Gleichzeit brach die Landeswährung Griwen seit Jahresbeginn 2014 um 64 Prozent ein. Diese Gemengelage sorgt nun für das Bankrott-Szenario, auch wenn sich ausländische Gläubiger noch dagegen wehren. Etwa die Hälfte der ukrainischen Staatsschuld liegt im Inland, es dürften wohl auch ukrainische Banken durch den Schuldenschnitt in Probleme geraten.

Einschnitte treffen Bevölkerung hart

Noch tiefer ist allerdings das Tal, durch das die ukrainische Bevölkerung zu gehen hat. So werden nun Zug um Zug die beträchtlichen Subventionen des Gaspreises abgeschafft, ein Teil trat am 1. April in Kraft. Die Subventionen machen - wegen des enormen Rückgangs - bereits drei bis vier Prozent der Wirtschaftsleistung aus und sind nicht länger finanzierbar.

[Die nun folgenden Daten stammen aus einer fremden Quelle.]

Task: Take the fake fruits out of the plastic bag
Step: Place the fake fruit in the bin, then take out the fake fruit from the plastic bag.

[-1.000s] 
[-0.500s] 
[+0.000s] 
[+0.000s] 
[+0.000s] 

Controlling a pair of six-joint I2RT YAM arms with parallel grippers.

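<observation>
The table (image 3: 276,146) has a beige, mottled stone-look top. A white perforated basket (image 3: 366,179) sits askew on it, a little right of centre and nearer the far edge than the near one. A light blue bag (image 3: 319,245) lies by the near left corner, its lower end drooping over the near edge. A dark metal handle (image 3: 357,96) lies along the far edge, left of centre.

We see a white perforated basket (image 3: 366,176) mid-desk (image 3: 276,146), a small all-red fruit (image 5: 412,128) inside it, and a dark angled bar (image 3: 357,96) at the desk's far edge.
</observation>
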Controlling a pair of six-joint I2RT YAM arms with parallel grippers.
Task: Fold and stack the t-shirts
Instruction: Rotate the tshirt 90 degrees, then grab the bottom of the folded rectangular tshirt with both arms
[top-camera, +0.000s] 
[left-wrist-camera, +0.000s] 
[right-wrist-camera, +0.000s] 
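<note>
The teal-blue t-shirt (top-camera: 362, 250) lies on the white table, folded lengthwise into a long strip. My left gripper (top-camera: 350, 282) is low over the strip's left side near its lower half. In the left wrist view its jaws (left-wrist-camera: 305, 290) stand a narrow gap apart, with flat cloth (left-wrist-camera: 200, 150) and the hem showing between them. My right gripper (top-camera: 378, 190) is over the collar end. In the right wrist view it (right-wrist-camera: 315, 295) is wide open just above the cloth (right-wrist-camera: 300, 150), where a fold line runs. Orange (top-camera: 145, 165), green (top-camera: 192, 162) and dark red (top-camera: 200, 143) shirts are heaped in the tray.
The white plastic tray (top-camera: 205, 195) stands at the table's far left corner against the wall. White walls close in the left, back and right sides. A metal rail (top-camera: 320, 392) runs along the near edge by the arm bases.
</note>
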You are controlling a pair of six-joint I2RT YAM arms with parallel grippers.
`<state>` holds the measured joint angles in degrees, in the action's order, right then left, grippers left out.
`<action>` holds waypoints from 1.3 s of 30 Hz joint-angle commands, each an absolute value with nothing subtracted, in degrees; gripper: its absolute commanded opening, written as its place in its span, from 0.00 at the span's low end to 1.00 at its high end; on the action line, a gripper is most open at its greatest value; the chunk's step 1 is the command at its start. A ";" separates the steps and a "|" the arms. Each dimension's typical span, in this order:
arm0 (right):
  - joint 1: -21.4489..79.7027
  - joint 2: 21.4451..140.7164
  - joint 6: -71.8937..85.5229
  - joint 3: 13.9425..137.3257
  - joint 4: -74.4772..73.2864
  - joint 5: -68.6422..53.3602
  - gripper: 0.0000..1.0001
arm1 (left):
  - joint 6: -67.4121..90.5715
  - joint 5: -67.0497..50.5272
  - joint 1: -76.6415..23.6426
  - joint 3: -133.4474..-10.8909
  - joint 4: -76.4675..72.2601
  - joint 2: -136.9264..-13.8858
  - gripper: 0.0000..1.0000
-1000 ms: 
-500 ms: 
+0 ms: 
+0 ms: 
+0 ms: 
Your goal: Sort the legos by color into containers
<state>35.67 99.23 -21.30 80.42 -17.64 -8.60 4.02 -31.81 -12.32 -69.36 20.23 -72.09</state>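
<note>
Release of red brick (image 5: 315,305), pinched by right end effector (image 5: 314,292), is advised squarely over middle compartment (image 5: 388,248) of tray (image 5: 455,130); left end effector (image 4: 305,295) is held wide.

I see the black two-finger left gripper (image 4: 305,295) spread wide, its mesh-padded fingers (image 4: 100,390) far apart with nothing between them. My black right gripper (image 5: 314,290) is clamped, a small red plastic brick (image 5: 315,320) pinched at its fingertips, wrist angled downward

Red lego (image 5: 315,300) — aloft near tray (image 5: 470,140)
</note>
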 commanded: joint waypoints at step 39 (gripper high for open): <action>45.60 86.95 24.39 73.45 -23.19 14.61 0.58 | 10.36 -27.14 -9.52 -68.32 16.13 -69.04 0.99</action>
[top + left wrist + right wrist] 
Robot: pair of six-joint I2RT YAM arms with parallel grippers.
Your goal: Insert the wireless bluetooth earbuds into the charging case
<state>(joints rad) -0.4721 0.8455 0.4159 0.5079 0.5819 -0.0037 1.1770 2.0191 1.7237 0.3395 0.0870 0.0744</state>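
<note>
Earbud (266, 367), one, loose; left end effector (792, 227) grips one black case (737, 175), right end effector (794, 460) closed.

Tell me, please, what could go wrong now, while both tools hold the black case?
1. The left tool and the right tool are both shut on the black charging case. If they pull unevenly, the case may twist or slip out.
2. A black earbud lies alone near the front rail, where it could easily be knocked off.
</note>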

Vor allem Pensionisten und Geringverdienern setzt die Erhöhung der Kommunaltarife massiv zu. Beträgt die Mindestpension heute 1330 Griwen (56 Euro), so geben die meisten Pensionisten an, seit der ersten Erhöhung im April nun 900 Griwen für Gas, Wasser und Strom berappen zu müssen. Armenausspeisungen im Land haben immer mehr Zulauf.

Zudem häufen sich Berichte von Angestellten, dass ihre Arbeitgeber mit den Lohnzahlungen über mehrere Monate im Verzug sind. Viele Firmen haben die Arbeitszeiten verkürzt, oft auf Drei-Tage-Wochen. Immer mehr Ukrainer können sich die Mieten nicht mehr leisten und ziehen in kleinere Wohnungen um. Die Mietpreise sind aber aufgrund der zahlreichen Binnenflüchtlinge aus dem Osten des Landes kaum gefallen. Da viele Ukrainer nicht wissen, wann sie das nächste Mal ein Einkommen haben werden, versuchen sie nun, sich von kleineren Habseligkeiten wie Digitalkameras oder Tablets zu trennen, um zu überleben.

Finanzexperten erwarten nun, dass es auch wegen der privaten Verschuldung der ukrainischen Wirtschaft, die höher liegt als die Staatsschuld, zu Umschuldungsverhandlungen kommen wird. Dafür bietet sich der "Londoner Club" an, in dem sich private Gläubiger und Schuldner treffen, um ein solches Moratorium zu vereinbaren. Dafür drängt die Zeit aber nicht so wie beim IWF-Programm.